• What to do: The lines to copy are those holding the string "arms" in the entries below.

• Material supplied:

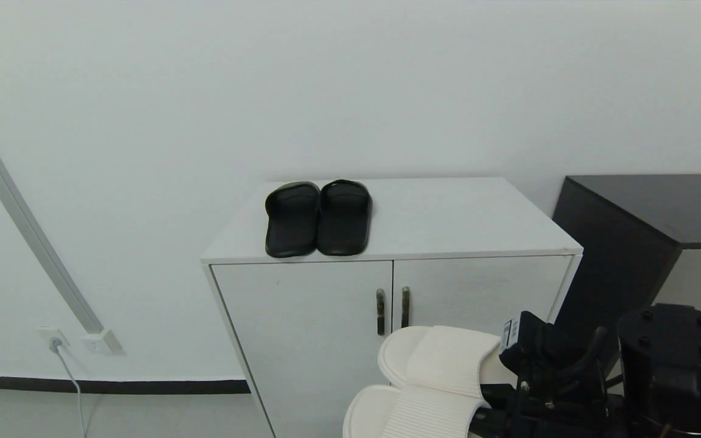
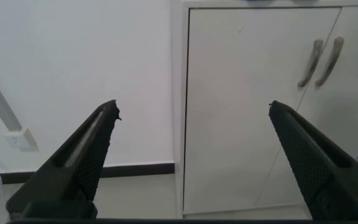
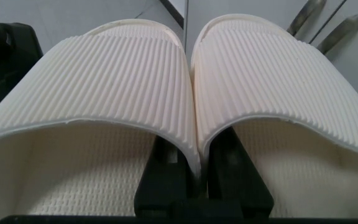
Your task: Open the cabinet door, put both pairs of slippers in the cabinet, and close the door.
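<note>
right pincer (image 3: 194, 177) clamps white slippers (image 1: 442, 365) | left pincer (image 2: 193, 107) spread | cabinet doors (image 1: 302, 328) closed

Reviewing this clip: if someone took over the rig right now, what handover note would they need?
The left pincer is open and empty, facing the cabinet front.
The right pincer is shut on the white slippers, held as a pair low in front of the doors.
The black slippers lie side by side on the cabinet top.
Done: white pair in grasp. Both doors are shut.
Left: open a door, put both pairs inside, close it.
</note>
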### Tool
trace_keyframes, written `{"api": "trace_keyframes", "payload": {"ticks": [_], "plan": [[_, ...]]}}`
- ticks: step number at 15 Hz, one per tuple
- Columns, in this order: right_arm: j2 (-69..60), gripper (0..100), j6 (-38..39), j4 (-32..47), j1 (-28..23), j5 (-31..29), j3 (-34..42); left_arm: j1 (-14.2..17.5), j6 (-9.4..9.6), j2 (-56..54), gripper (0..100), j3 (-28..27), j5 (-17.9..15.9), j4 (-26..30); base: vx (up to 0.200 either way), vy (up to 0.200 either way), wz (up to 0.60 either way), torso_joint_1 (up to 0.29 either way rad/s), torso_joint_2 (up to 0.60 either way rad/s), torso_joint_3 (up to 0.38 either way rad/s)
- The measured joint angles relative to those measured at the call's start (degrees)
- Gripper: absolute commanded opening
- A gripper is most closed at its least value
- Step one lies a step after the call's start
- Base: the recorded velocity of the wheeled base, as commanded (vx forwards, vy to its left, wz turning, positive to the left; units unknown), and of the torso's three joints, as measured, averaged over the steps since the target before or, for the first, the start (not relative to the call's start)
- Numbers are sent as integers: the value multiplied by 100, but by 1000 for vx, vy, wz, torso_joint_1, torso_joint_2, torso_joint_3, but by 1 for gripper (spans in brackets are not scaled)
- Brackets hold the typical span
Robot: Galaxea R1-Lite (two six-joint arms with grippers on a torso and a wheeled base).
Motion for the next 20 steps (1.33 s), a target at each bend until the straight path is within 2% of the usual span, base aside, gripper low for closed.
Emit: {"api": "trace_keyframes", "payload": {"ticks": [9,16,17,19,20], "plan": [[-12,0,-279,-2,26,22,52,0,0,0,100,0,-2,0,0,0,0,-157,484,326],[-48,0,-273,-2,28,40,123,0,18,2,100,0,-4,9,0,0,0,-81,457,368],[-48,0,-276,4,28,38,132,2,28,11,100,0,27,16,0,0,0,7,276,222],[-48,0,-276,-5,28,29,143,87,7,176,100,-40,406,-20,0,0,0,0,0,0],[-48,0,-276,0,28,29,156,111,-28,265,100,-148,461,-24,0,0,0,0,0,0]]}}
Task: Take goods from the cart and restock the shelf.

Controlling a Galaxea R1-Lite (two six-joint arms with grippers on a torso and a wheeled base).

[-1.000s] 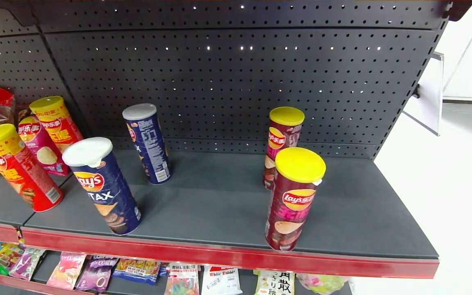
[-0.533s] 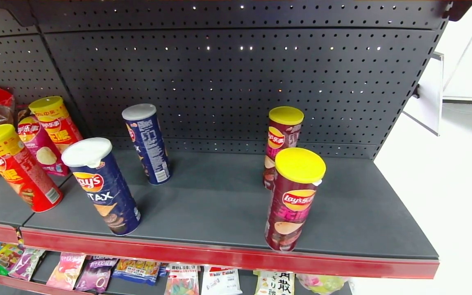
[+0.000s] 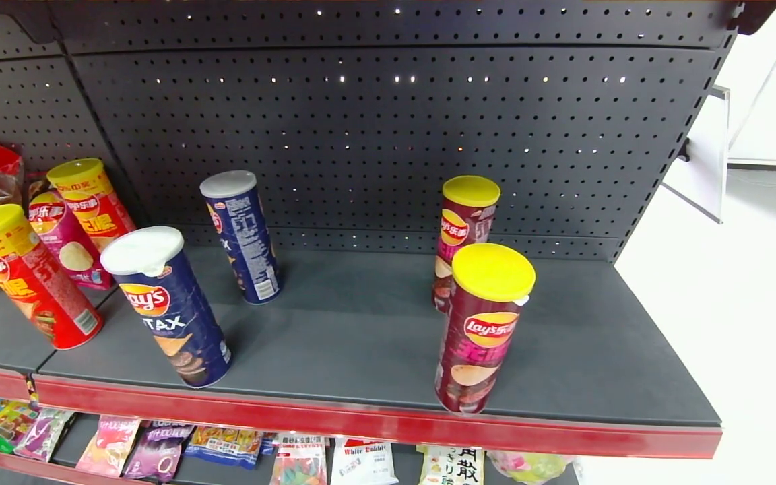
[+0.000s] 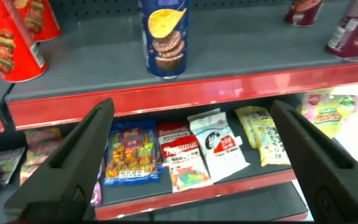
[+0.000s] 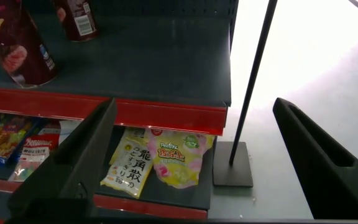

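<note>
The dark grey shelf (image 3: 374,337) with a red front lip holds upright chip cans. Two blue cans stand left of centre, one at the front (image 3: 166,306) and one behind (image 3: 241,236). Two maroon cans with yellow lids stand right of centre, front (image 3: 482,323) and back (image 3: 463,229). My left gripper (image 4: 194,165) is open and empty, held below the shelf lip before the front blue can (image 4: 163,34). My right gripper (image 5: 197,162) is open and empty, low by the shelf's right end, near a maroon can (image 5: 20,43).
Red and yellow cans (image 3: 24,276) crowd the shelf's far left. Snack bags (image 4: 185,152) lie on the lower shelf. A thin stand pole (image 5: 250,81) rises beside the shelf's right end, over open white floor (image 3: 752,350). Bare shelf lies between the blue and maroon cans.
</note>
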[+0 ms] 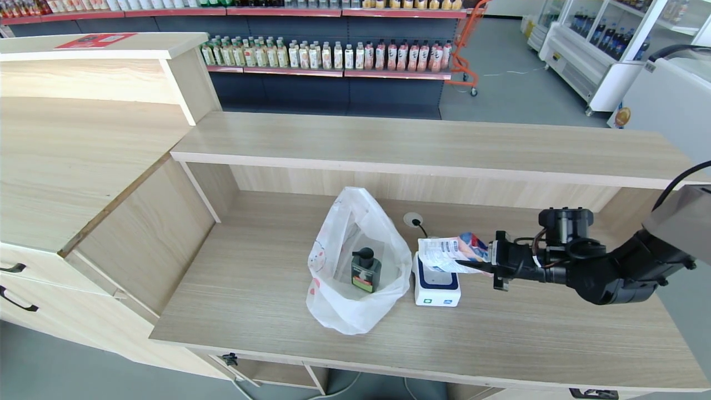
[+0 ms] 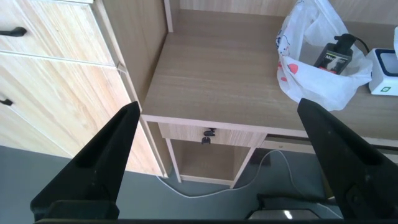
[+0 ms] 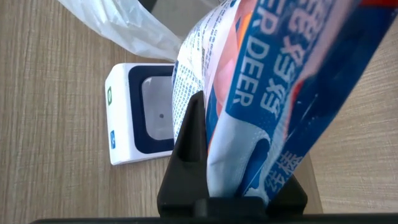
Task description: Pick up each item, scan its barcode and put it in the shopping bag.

• Answer to this problem:
Robot: Galaxea R1-Lite (two six-joint arms with grippers on a torso and a wheeled base).
Controlling a Galaxea R1-Lite (two six-joint arms with grippers on a torso and a wheeled base).

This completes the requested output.